Set up time-based switching for dayparts
If you run breakfast and lunch menus, set CleverPosters or Yodeck to automatically switch playlists at your transition time — e.g. 11:00am switches from Breakfast to Lunch content. This is the most common form of automation for independent UK restaurants and requires no POS connection.
Run a live test before service
Before your first service with the system live, run through the 86 workflow with your team — mark an item as sold out and confirm it disappears from the screen within 60 seconds. Walk the full customer journey from screen to counter to make sure the information matches throughout.
The most common failure in Tier 1 operations is not technical — it is discipline.

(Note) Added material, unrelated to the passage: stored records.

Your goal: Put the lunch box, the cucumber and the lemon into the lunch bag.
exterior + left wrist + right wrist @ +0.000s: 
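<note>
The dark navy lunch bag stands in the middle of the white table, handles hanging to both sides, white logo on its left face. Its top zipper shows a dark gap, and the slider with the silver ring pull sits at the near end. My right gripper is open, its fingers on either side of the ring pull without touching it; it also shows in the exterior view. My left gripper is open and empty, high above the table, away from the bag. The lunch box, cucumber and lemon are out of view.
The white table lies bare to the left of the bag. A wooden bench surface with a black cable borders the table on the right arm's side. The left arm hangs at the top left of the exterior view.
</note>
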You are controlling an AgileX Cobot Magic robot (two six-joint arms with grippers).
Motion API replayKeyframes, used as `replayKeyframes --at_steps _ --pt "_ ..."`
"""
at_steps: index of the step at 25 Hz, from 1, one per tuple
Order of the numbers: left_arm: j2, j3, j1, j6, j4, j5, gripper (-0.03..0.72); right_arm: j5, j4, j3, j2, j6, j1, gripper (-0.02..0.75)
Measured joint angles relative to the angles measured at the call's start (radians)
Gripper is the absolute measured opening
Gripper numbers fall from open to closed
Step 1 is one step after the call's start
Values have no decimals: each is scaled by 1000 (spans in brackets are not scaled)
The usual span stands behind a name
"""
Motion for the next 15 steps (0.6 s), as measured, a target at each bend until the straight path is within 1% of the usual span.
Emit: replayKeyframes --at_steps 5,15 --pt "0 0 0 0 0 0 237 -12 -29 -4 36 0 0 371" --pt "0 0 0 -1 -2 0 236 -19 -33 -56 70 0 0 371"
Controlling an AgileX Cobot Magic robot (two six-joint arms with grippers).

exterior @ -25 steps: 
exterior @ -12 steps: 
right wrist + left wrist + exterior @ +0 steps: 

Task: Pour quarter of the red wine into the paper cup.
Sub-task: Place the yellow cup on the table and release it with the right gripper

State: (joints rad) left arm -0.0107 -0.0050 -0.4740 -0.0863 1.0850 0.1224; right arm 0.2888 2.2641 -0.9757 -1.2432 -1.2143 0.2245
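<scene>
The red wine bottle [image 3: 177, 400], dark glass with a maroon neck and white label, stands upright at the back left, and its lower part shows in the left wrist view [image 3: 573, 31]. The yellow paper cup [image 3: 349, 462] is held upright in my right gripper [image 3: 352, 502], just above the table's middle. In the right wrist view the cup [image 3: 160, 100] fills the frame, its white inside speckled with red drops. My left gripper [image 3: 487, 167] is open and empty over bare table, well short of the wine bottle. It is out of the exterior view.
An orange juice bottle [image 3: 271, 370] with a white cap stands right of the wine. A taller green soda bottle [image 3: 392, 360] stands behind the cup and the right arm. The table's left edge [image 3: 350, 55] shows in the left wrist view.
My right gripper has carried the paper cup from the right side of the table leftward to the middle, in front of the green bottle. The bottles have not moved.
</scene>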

Designate one person per shift as "screen owner." Their job includes marking items 86'd on the screen the moment they are called from the kitchen. Add it to your opening and closing checklist: "Check screen items match today's availability." Two minutes of prep prevents dozens of awkward customer conversations.

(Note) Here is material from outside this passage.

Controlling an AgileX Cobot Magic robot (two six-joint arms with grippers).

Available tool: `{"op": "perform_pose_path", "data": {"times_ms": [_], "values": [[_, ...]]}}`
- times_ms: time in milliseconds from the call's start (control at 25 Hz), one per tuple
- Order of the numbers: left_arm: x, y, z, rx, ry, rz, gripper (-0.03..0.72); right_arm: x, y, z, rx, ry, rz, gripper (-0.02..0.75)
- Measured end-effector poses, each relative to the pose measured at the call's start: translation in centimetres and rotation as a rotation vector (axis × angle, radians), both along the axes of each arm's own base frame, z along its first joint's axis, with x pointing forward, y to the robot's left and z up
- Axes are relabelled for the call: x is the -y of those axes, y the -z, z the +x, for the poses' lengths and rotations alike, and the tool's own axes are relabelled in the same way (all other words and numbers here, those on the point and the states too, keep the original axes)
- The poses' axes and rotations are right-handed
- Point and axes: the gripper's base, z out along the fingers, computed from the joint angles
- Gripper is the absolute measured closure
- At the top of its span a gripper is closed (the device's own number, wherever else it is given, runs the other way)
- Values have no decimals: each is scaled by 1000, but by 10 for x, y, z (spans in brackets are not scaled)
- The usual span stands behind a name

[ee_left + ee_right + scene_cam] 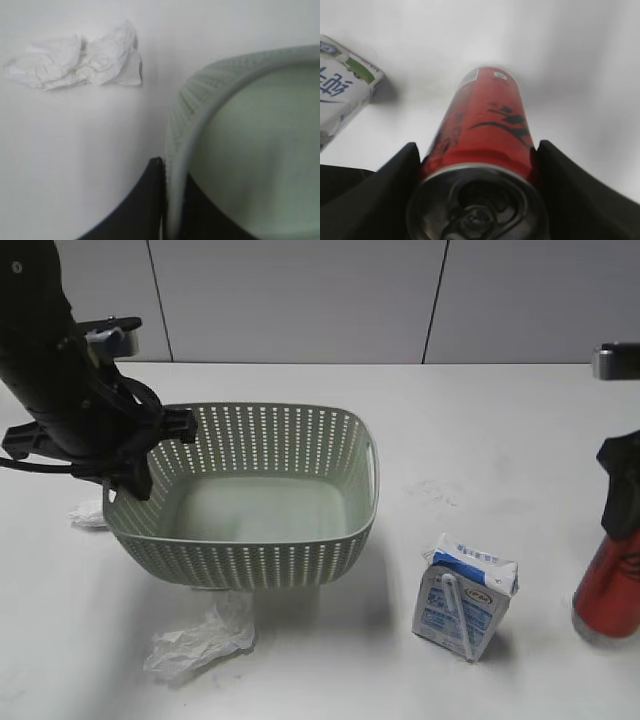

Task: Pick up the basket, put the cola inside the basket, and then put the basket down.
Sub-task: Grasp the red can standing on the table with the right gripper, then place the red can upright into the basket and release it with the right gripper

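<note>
1. Crumpled white tissue point(200, 638) lay closest to my exterior camera, at the lower left of the frame on the white table point(330, 670), just in front of the basket.
2. Behind it I saw the sage-green slotted basket point(262, 560) at centre left, open side up and holding nothing, with a soft shadow beneath it; I could not tell whether its base touched the table.
3. My left gripper point(140, 455) sat at the basket's left end, in the upper left of the frame, its black fingers straddling the rim.
4. On the left wrist view the basket's rim point(176, 165) ran up between the two dark fingers point(135, 210), one outside the wall and one inside, so the jaws were pinching the basket wall.
5. That same view showed a second wad of tissue point(80, 62) at the upper left, apart from the basket.
6. A blue-and-white drink carton point(466, 600) with its straw stood at lower right of the exterior frame, well apart from the basket.
7. The red cola can point(612, 585) stood at the far right edge, beyond the carton, under my right gripper point(622, 495).
8. On the right wrist view the cola can point(487, 125) filled the centre, silver top nearest the lens, with both black fingers point(385, 195) pressed against its sides, jaws clamped on it.
9. The carton point(342, 82) showed at the left edge of that view.
</note>
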Motion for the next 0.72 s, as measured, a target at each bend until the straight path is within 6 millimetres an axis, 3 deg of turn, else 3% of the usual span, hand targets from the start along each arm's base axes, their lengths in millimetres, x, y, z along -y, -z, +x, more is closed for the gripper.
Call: {"op": "perform_pose_path", "data": {"times_ms": [80, 240, 360, 480, 720], "values": [[0, 0, 1, 11, -2, -4, 686, 0, -17, 6, 49, -11, -8, 230], [1, -1, 3, 31, -5, -12, 686, -4, -71, 24, 249, -24, 13, 230], [2, -1, 5, 52, -9, -20, 686, -20, -111, 33, 390, -79, 32, 230], [2, -1, 7, 73, -13, -28, 686, -59, -140, 38, 487, -183, 79, 230], [5, 8, 12, 35, -10, -11, 686, -166, -146, 44, 526, -440, 174, 230]]}}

Tier 2 — Semi-Automated Integration via Middleware
If your POS system has a good API (Square and Lightspeed are the best for this in the UK), a lightweight automation tool like Make.com (formerly Integromat) or Zapier can bridge the gap between your POS and your CMS, with no custom code required.

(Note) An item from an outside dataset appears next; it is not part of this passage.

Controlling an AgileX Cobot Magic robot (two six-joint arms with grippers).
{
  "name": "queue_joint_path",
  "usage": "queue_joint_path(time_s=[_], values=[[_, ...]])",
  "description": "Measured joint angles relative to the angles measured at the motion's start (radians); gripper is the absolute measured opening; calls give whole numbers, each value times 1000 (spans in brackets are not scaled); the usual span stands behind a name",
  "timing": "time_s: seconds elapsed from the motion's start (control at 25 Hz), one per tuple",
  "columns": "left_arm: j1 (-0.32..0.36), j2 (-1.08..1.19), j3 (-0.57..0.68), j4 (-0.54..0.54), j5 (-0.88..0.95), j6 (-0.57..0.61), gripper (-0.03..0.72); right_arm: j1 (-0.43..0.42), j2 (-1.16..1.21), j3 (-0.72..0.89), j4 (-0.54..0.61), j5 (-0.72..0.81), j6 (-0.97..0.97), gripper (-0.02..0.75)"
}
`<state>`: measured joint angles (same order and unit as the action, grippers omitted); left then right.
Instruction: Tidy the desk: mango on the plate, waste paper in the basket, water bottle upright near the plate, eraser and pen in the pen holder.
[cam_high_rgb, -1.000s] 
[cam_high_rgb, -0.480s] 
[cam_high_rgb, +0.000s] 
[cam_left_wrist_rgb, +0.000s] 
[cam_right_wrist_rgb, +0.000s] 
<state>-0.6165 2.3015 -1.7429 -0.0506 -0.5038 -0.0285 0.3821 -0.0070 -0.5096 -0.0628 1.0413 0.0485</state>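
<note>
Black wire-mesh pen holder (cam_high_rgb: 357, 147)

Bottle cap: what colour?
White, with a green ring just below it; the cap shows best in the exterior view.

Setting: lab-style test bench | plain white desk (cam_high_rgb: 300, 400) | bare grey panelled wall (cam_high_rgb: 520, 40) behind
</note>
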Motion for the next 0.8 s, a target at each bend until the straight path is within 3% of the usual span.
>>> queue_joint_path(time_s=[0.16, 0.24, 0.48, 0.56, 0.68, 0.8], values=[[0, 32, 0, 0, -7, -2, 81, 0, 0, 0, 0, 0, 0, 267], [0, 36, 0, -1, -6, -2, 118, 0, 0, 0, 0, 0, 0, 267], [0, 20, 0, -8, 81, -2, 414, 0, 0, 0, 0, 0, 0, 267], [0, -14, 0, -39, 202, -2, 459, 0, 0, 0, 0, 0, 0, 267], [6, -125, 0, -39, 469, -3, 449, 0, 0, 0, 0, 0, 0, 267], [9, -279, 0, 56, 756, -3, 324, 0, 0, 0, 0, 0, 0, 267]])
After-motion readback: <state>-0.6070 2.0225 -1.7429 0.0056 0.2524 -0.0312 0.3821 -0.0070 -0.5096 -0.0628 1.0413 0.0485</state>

This approach requires some initial configuration but no software development. A technically competent owner or manager can typically set up a basic Square-to-Yodeck automation in a half-day using Make.com's visual workflow builder. For more complex setups or if you want professional help, contact Khazina Digital for a consultation.
7. The Manual Fallback — When It Is Enough
Let us be honest about something: most UK independent food businesses do not need fully automated POS integration to run their menu boards effectively. Here is why Tier 1 is the right starting point for most operations:
| Scenario | Manual CMS (Tier 1) | Full Integration (Tier 3) |
|---|---|---|
| Single-site restaurant, 80 covers/day | ✓ Sufficient — 1 staff member, 30s per update | Overkill — setup cost not justified by time saved |
| Items 86'd 2–5 times per service | ✓ Manageable — under 3 minutes total per service | Worthwhile — saves repetitive daily actions |
| Price changes quarterly | ✓ 4 × 5-minute updates per year — trivial | Not needed for infrequent changes |
| Breakfast/lunch/dinner menu switching | ✓ Automated by CMS scheduling — no POS link needed | Also automated — but no advantage over Tier 1 |
| 3+ locations, same items 86'd across sites | ✗ 3× the manual actions — becomes burdensome | ✓ One POS update propagates to all sites automatically |
| 10+ locations, dynamic pricing | ✗ Not scalable | ✓ Essential — the ROI is clear |
8. When Full Integration Makes Sense
Full Tier 3 POS-to-menu-board integration becomes genuinely worthwhile when the operational time saved across multiple sites exceeds the setup and maintenance cost of the integration. The threshold for most UK restaurant groups is around 3–5 locations.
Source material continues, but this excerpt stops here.